Researchers Hack Linux-Powered, Self-Aiming Smart Rifle, Causing It To Change Targets
Earlier this month, security researchers demonstrated the ability to remotely hijack virtually all controls in a Jeep Cherokee, including steering and braking. And now we're finding out that hackers can disable or change the target of a computer-aided sniper rifle. Scary times we live in, folks.
Security researchers Runa Sandvik and Michael Auger developed techniques to hack TrackingPoint's self-aiming rifles through their Wi-Fi connections. Once inside, their methods allow an attacker to stop the rifle from firing, miss a target, or change the target to one of their choosing.
These are Linux-powered rifles with high-tech self-aiming systems built into them. Things like wind, temperature, and even the weight of the bullet are all factored in when aiming at a target.

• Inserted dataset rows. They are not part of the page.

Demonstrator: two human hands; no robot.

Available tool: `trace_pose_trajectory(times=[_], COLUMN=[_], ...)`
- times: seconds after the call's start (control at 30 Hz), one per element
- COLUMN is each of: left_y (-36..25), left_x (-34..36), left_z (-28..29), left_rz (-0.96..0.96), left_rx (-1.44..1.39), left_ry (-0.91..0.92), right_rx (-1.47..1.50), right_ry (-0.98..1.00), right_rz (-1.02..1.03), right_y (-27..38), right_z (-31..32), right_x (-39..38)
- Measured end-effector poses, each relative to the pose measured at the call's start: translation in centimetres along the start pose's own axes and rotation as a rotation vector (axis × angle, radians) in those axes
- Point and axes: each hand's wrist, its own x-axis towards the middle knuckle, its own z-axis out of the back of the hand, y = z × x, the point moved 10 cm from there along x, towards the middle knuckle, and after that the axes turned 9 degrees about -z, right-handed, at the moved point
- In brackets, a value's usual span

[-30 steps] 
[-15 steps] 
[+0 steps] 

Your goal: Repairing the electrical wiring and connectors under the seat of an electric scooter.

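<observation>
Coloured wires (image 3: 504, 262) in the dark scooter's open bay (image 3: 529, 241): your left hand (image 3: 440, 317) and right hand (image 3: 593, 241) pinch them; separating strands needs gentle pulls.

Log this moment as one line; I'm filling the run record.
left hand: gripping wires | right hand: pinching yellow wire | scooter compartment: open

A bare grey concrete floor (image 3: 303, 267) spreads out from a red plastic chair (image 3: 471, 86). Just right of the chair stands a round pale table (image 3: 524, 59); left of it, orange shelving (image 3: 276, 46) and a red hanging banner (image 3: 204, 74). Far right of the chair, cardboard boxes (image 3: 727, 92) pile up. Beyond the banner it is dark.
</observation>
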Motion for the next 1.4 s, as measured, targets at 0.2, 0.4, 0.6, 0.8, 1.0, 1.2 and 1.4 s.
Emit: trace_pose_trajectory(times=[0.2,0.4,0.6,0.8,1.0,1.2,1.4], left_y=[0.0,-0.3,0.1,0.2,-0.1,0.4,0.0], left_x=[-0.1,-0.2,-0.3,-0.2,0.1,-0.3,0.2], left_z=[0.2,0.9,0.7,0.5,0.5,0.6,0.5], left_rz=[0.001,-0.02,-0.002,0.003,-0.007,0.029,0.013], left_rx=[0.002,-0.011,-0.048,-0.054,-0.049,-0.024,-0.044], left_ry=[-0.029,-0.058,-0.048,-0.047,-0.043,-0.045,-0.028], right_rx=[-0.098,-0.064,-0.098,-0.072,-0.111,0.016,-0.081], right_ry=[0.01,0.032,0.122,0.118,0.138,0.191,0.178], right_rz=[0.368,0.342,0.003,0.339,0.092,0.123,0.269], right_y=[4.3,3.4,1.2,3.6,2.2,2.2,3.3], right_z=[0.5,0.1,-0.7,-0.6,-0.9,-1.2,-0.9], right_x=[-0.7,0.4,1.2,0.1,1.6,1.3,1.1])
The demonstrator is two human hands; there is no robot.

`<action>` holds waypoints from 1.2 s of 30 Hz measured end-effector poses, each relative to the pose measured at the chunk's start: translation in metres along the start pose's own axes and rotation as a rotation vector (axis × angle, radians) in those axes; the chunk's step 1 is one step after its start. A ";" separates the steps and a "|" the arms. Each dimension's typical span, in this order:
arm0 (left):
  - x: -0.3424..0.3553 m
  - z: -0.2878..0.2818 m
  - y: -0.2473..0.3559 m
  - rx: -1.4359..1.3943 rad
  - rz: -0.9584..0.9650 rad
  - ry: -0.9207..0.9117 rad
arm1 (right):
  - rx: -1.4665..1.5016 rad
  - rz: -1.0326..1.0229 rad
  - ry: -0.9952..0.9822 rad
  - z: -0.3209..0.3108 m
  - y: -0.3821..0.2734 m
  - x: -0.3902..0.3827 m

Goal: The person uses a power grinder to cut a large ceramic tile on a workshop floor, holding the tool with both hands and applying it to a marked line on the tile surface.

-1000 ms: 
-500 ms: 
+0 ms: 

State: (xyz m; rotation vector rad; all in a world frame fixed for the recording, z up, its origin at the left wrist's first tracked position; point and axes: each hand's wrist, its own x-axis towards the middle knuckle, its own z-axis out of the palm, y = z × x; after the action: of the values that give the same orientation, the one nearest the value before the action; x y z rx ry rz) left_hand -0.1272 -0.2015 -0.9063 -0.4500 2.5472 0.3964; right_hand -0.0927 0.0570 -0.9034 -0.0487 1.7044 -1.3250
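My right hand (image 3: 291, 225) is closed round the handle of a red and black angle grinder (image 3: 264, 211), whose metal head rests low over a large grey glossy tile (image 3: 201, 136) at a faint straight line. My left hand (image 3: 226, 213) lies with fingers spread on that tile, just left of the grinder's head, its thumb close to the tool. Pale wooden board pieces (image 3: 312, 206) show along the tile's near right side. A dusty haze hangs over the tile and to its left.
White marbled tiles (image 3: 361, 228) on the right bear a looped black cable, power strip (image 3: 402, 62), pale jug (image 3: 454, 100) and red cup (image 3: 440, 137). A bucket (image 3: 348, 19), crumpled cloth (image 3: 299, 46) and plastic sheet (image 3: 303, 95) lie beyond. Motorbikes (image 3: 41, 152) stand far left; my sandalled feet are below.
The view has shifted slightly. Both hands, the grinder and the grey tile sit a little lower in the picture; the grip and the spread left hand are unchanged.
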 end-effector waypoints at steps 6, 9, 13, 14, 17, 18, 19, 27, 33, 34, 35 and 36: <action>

When the trigger is pulled, the rifle then calculates the precise time to activate the firing pin, allowing even inexperienced shooters to consistent hit targets even a mile away.
The Wi-Fi on these rifles is disabled by default, though should the user turn it on in order to stream video, a hacker can break in and wreak havoc. In a demonstration provided to Wired, the researchers showed their hack altering a rifle so that it would hit a bulls eye that was 2.5 feet away from the originally intended target.
TrackingPoint is aware of the research and said it's working patch the rifle's vulnerabilities.